Beyond reversal: ubiquitin and ubiquitin-like proteases and the orchestration of the DNA double strand break repair response

Alexander J Garvin  1
Affiliations
Review

Beyond reversal: ubiquitin and ubiquitin-like proteases and the orchestration of the DNA double strand break repair response

Alexander J Garvin. Biochem Soc Trans. .

Abstract

The cellular response to genotoxic DNA double strand breaks (DSBs) uses a multitude of post-translational modifications to localise, modulate and ultimately clear DNA repair factors in a timely and accurate manner. Ubiquitination is well established as vital to the DSB response, with a carefully co-ordinated pathway of histone ubiquitination events being a central component of DSB signalling.
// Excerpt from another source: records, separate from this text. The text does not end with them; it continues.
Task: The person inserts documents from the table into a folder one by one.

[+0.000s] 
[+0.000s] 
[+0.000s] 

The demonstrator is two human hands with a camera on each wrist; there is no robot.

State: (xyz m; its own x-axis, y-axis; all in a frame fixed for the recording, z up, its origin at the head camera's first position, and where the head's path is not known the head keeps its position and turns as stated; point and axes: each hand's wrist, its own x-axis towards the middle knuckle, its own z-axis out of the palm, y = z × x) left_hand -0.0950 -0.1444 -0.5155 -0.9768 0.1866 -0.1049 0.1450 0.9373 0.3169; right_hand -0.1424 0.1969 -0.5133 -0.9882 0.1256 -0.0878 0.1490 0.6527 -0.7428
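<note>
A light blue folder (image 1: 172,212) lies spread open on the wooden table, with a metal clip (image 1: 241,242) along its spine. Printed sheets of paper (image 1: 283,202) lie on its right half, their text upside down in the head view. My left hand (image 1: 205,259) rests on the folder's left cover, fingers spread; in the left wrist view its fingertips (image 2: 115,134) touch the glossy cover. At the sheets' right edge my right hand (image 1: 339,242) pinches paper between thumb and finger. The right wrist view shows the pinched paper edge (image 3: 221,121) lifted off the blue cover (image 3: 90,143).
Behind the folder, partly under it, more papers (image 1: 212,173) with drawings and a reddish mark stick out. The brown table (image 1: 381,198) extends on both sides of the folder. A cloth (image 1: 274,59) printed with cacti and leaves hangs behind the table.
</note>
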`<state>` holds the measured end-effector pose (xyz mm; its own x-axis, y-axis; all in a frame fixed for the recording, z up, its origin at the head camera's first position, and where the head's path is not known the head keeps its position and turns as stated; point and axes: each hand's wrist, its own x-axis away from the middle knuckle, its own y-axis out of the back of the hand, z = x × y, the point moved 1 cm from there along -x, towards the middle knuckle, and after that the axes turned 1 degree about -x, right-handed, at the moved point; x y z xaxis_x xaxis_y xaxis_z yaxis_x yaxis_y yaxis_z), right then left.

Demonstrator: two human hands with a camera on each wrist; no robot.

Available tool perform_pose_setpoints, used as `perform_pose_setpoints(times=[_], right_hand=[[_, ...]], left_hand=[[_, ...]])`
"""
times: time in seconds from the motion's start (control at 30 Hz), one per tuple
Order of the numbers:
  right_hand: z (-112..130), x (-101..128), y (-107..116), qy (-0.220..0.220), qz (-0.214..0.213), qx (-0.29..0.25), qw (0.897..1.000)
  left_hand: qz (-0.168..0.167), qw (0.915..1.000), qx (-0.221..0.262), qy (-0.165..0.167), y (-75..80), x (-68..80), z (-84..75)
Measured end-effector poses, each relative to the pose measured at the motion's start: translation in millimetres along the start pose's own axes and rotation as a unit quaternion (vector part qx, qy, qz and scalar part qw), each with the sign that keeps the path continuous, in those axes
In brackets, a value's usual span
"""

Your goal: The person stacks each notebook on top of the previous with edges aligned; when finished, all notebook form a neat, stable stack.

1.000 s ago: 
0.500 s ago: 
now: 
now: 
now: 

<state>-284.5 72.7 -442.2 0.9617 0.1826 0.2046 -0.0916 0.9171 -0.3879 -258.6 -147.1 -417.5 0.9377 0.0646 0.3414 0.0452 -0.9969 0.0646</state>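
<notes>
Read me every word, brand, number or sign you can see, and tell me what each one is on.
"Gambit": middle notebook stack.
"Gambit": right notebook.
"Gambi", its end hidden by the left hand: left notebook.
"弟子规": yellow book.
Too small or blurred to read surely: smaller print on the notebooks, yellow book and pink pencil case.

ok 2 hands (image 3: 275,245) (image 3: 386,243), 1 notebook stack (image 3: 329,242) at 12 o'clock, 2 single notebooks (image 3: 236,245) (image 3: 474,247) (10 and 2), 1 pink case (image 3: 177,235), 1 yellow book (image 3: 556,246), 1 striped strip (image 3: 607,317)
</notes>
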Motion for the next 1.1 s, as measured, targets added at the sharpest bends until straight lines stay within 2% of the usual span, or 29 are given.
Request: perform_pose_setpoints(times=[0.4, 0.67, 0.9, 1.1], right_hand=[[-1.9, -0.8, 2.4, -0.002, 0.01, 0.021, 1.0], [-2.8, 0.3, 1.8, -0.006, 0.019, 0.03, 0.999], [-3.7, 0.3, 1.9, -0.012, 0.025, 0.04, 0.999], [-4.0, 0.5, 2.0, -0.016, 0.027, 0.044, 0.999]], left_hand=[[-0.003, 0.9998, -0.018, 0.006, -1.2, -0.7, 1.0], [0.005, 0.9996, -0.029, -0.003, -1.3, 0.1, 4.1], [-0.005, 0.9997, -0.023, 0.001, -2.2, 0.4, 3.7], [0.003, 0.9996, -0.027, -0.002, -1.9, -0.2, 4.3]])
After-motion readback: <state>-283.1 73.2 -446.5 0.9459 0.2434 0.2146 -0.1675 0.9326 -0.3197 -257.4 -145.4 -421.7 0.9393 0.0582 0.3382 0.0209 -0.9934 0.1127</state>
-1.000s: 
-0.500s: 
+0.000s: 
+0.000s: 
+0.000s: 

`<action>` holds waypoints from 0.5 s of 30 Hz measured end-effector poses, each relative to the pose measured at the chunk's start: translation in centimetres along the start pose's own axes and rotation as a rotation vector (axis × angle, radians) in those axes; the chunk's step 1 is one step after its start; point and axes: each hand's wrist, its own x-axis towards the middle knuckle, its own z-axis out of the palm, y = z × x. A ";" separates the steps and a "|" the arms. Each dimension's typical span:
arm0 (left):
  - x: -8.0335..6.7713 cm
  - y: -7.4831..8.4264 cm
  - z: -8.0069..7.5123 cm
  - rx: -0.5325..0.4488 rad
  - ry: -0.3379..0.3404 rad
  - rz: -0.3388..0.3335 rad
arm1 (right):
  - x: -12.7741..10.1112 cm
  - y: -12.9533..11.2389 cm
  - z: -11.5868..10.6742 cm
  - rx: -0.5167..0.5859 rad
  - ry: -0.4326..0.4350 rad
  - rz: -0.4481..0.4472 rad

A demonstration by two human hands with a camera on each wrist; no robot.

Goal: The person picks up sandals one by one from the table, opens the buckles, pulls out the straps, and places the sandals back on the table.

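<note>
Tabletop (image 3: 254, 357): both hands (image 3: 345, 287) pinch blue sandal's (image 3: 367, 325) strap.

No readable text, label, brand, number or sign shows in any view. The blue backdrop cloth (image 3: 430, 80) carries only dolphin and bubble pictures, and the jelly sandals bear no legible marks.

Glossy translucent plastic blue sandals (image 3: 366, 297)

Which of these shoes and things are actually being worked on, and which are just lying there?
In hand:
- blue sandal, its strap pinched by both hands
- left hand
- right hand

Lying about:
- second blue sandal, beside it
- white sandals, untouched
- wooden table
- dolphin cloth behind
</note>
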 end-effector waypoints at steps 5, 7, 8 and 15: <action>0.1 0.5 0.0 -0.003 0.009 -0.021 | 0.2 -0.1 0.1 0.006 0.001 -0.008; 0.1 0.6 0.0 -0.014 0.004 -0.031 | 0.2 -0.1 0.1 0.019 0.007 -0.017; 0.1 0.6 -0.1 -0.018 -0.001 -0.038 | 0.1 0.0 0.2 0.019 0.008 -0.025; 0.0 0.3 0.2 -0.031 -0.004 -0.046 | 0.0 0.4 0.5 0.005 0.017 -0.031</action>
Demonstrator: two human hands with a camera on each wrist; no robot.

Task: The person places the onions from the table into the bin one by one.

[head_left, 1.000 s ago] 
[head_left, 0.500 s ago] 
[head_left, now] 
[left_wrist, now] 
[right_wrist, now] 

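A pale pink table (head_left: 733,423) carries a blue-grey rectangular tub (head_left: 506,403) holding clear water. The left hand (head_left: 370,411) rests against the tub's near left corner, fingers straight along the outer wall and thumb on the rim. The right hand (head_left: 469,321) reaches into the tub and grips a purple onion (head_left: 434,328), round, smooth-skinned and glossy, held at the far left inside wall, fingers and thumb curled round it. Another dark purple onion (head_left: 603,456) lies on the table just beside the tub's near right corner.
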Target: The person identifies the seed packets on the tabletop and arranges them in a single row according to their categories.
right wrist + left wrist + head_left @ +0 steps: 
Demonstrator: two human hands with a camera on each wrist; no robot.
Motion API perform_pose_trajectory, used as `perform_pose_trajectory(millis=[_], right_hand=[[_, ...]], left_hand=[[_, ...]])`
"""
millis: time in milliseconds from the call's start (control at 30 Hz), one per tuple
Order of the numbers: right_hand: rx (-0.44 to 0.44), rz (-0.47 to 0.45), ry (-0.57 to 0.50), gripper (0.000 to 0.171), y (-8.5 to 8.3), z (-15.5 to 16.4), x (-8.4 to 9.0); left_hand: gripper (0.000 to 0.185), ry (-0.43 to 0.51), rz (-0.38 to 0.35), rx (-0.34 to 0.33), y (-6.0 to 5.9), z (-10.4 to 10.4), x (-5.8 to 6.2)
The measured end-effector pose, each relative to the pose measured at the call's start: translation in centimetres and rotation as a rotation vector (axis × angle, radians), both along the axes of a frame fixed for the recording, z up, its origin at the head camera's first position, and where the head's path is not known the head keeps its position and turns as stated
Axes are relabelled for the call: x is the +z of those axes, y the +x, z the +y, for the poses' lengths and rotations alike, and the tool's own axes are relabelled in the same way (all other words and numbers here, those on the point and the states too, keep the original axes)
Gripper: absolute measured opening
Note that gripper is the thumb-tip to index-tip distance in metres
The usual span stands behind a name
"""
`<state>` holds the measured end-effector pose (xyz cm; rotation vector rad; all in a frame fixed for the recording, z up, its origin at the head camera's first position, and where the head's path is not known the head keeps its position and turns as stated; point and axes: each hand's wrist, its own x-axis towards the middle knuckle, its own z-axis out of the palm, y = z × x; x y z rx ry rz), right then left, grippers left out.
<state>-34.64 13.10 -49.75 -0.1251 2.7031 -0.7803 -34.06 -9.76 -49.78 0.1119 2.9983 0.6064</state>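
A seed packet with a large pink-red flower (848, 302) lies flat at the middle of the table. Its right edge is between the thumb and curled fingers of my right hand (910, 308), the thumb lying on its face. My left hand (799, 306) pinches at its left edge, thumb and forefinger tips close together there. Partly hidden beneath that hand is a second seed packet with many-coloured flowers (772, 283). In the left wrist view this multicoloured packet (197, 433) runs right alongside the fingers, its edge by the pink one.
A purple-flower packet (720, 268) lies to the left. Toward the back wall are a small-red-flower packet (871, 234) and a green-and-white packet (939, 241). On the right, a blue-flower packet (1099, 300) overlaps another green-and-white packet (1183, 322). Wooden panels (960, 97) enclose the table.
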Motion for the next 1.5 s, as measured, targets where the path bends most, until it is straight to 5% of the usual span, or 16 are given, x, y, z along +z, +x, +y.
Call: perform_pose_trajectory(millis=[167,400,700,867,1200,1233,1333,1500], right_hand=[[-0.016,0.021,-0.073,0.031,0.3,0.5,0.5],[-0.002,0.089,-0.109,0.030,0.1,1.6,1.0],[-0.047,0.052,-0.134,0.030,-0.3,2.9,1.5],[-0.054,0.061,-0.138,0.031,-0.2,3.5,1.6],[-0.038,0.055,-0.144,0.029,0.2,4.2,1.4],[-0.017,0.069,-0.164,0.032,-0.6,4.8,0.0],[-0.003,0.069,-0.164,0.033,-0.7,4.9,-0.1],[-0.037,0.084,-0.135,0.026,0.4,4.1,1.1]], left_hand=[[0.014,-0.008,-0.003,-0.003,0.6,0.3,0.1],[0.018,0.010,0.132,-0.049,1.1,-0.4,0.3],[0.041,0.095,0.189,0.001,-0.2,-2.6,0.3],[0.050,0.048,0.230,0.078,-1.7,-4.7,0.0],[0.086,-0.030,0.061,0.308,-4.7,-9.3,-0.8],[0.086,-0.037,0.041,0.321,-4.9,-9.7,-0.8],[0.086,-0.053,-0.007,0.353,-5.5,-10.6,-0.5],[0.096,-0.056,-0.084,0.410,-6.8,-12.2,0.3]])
Other ubiquitin-like modifiers (Ubl) including SUMO and NEDD8 have since been identified as playing important roles in DSB repair. In the last five years ∼20 additional Ub/Ubl proteases have been implicated in the DSB response. The number of proteases identified highlights the complexity of the Ub/Ubl signal present at DSBs. Ub/Ubl proteases regulate turnover, activity and protein-protein interactions of DSB repair factors both catalytically and non-catalytically. This not only ensures efficient repair of breaks but has a role in channelling repair into the correct DSB repair sub-pathways. Ultimately Ub/Ubl proteases have essential roles in maintaining genomic stability. Given that deficiencies in many Ub/Ubl proteases promotes sensitivity to DNA damaging chemotherapies, they could be attractive targets for cancer treatment.

Keywords: DNA synthesis and repair; DUB; SENP; double strand break; sumoylation; ubiquitin.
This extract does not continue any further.